* _Exercise goal_
Nothing but the lines from the one with "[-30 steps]" through the end of the listing below should appear in your reply, each copied exactly.

* _Given information_
· · · · ·

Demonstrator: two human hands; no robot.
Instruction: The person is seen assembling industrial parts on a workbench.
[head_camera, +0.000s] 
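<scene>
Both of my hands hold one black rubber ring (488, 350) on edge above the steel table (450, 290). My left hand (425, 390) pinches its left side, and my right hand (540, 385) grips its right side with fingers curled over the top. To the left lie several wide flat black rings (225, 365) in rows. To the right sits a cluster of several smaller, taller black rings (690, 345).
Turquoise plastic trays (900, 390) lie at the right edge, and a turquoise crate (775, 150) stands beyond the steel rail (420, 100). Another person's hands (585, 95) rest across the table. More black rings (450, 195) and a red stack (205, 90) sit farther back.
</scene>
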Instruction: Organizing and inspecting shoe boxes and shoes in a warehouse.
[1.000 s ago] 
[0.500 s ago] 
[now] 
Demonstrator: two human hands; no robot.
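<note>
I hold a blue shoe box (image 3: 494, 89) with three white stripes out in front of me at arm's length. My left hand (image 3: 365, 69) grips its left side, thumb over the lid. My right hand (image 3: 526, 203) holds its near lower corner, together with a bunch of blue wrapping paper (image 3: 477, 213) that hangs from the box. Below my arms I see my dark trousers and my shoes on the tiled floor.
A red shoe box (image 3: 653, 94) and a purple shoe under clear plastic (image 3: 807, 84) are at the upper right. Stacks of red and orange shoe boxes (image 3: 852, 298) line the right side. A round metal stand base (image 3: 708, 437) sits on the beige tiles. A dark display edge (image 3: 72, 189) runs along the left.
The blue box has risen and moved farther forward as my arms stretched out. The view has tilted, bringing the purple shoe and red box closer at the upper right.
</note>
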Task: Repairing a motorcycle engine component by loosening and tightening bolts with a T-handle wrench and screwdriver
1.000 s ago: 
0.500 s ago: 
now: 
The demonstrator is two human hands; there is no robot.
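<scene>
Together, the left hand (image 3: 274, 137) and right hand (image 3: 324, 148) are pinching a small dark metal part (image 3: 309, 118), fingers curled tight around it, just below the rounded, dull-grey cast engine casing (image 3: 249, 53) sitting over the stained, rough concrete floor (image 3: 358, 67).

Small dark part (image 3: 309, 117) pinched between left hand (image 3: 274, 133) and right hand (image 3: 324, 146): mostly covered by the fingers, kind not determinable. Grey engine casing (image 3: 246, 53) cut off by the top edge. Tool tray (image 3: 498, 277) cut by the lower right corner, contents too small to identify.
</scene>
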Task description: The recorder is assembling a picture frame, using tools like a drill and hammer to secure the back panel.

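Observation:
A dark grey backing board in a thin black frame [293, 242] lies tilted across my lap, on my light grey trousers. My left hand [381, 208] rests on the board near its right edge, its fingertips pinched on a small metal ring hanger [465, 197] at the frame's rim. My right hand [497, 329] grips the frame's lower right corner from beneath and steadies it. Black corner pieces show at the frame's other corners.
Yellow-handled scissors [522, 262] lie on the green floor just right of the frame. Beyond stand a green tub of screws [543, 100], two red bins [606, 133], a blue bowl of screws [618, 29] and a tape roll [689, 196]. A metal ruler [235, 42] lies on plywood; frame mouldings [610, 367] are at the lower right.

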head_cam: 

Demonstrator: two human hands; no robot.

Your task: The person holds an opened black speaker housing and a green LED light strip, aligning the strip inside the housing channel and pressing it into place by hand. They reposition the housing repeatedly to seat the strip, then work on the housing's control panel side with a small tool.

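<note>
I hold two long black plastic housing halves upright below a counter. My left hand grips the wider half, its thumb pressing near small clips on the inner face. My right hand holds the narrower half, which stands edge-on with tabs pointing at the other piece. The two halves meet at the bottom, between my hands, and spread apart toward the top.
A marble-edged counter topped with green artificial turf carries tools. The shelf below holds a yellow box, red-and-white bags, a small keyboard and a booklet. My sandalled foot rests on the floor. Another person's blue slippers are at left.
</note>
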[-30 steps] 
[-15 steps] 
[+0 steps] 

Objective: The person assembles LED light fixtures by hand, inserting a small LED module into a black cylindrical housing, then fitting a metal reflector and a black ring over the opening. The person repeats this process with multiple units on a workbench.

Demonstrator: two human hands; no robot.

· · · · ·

* _Response to the exercise_
[-30 steps] 
[-15 steps] 
[+0 steps] 

Objective: The person assembles LED light fixtures by hand, inserting a small LED module into a black cylindrical housing, then fitting a metal reflector and a black ring over the opening. The person repeats this process with multiple units on a workbench.

Demonstrator: two human hands; no robot.

The answer has been fully written out.